Activity:
In the listing below, find the line containing "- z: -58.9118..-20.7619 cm" and the line containing "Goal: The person". Repeat exactly those two lines and every line between them, nothing more.

─── Dataset content ───

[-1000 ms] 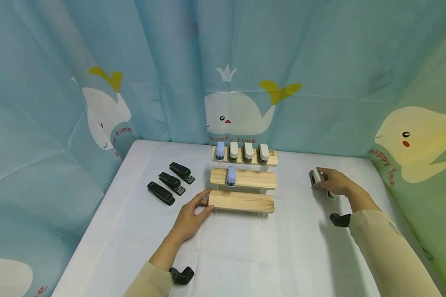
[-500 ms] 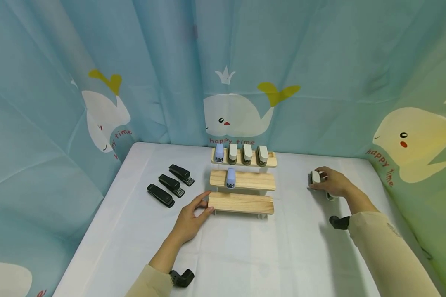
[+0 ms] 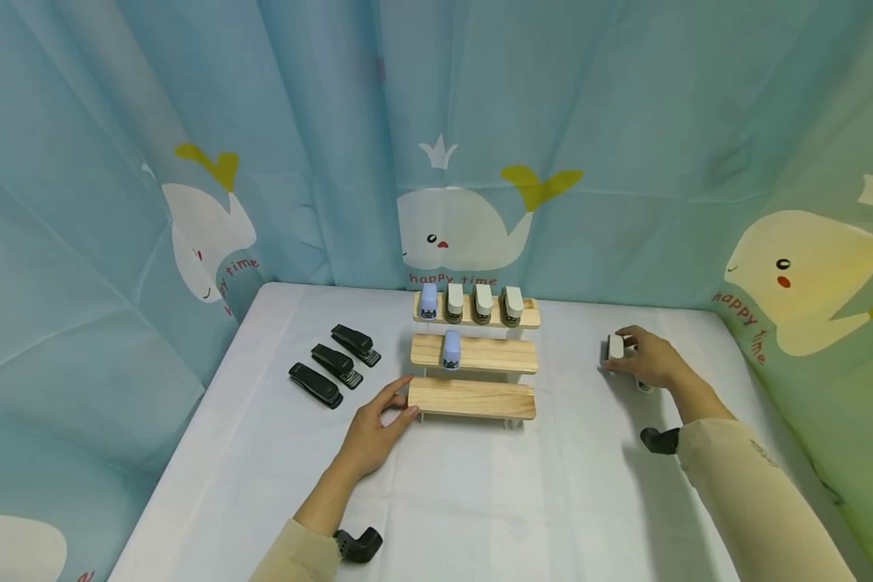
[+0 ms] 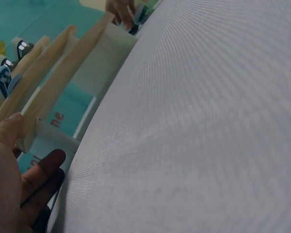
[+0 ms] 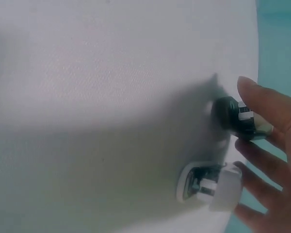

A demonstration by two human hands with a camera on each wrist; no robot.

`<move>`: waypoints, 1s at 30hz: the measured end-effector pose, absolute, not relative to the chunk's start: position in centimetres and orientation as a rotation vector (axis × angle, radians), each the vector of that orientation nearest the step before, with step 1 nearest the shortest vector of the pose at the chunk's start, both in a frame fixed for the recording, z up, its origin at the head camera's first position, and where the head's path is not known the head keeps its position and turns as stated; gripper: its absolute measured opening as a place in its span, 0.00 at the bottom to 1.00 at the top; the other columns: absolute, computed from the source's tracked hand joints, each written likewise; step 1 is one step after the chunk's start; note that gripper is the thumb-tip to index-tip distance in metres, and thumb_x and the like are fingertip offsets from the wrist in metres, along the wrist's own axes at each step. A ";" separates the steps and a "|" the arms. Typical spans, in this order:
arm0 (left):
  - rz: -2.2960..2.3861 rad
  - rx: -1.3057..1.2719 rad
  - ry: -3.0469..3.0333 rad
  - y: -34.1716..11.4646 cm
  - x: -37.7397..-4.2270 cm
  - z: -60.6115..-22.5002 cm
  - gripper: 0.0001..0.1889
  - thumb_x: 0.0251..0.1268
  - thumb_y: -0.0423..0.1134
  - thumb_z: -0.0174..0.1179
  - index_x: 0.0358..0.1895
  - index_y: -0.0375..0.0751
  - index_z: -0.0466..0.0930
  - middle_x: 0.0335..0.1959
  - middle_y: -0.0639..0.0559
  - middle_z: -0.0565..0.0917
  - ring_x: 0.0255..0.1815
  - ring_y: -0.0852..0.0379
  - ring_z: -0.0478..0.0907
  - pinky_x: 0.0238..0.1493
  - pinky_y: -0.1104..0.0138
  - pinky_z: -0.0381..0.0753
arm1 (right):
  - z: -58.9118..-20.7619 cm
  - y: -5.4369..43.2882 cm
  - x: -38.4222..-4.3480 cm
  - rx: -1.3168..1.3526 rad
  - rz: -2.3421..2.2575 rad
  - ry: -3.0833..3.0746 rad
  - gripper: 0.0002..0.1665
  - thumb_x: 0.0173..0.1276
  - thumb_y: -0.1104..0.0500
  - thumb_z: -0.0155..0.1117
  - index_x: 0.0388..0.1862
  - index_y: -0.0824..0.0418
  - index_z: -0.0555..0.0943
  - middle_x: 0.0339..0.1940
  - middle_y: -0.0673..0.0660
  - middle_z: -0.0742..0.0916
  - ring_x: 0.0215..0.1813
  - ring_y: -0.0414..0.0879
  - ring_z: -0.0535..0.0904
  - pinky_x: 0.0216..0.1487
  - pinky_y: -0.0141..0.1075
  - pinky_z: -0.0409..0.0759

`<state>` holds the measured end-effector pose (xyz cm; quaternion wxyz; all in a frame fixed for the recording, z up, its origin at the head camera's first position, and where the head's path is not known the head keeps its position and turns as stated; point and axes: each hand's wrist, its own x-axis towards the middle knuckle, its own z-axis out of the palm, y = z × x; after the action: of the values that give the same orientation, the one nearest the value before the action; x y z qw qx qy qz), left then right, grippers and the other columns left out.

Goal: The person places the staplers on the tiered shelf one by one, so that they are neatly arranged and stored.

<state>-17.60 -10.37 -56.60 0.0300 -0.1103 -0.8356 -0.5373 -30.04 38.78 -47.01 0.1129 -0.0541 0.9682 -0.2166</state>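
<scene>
In the head view, my left hand (image 3: 373,432) holds the left end of the lowest step of a three-tier wooden rack (image 3: 473,398), thumb and forefinger at its corners. The left wrist view shows that thumb against the step's end (image 4: 26,138), the other fingers below it. At the right of the table, my right hand (image 3: 655,360) pinches a small white-topped stapler (image 3: 615,346) between thumb and fingers. A second white stapler (image 5: 225,189) stands beside it under the remaining fingers, mostly hidden in the head view.
The top step carries a lilac stapler (image 3: 428,301) and three white staplers (image 3: 483,302). Another lilac stapler (image 3: 451,349) stands on the middle step. Three black staplers (image 3: 337,365) lie left of the rack. A whale-print curtain (image 3: 466,226) hangs around the white table (image 3: 480,501).
The white stapler in my right hand has turned from slanted to pointing more straight toward the front. My left hand stays on the rack. The head view has shifted slightly.
</scene>
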 end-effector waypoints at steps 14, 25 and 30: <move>-1.631 -0.369 -2.559 -10.2 -17.4 -56.3 0.31 0.74 0.52 0.64 0.77 0.58 0.68 0.46 0.63 0.89 0.64 0.53 0.81 0.72 0.43 0.71 | -45.5 37.5 -28.6 -0.219 -0.660 2.899 0.47 0.70 0.46 0.73 0.75 0.70 0.64 0.69 0.79 0.74 0.67 0.77 0.71 0.62 0.68 0.72; -1.650 -0.369 -2.571 -10.1 -17.5 -56.5 0.31 0.75 0.53 0.63 0.78 0.59 0.67 0.46 0.64 0.88 0.66 0.54 0.80 0.75 0.45 0.69 | -44.2 35.4 -27.0 -0.316 -0.724 2.927 0.46 0.67 0.48 0.76 0.74 0.69 0.67 0.66 0.77 0.78 0.65 0.75 0.74 0.60 0.66 0.74; -1.644 -0.363 -2.577 -10.2 -17.3 -56.3 0.31 0.75 0.53 0.63 0.77 0.63 0.67 0.47 0.64 0.89 0.67 0.54 0.80 0.75 0.45 0.69 | -43.6 34.6 -26.4 -0.341 -0.722 2.942 0.46 0.66 0.48 0.76 0.74 0.68 0.68 0.67 0.77 0.77 0.68 0.76 0.71 0.64 0.69 0.71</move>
<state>-17.35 -10.19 -56.35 0.0319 -0.1180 -0.8367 -0.5338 -26.45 34.58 -43.62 0.0463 -0.1116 0.9640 -0.2367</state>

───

Result below:
  - z: -58.9118..-20.7619 cm
  - y: -5.4369..43.2882 cm
  - x: -38.4222..-4.3480 cm
  - rx: -1.3168..1.3526 rad
  - rz: -2.3421..2.2575 rad
  - ry: -3.0833..3.0746 rad
  - gripper: 0.0002..0.1665
  - thumb_x: 0.0173..0.1276
  - thumb_y: -0.1104..0.0500
  - thumb_z: -0.0155..0.1117
  - index_x: 0.0388..0.1862
  - index_y: -0.0824..0.0418
  - index_z: -0.0555..0.0943
  - middle_x: 0.0339..0.1940
  - middle_y: -0.0673..0.0660
  - middle_z: -0.0742..0.0916
  - ring_x: 0.0215..0.1813
  - ring_y: -0.0414..0.0879
  - ring_z: -0.0535..0.0904
  - pinky_x: 0.0216..0.1487
  - pinky_y: -0.0141..0.1075
  - pinky_z: -0.0409..0.0759

`<state>` holds the measured end-effector pose (xyz cm; quaternion wxyz; all in a frame fixed for the recording, z up, its origin at the head camera's first position, and where the head's path is not known the head keeps its position and turns as stated; point and axes: each hand's wrist, its own x-axis towards the middle knuckle, its own z-axis out of the palm, y = z × x; after the action: of the values that give the same orientation, the one nearest the value before the action; x y z qw qx qy qz), left then right, grippers and the other columns left out.

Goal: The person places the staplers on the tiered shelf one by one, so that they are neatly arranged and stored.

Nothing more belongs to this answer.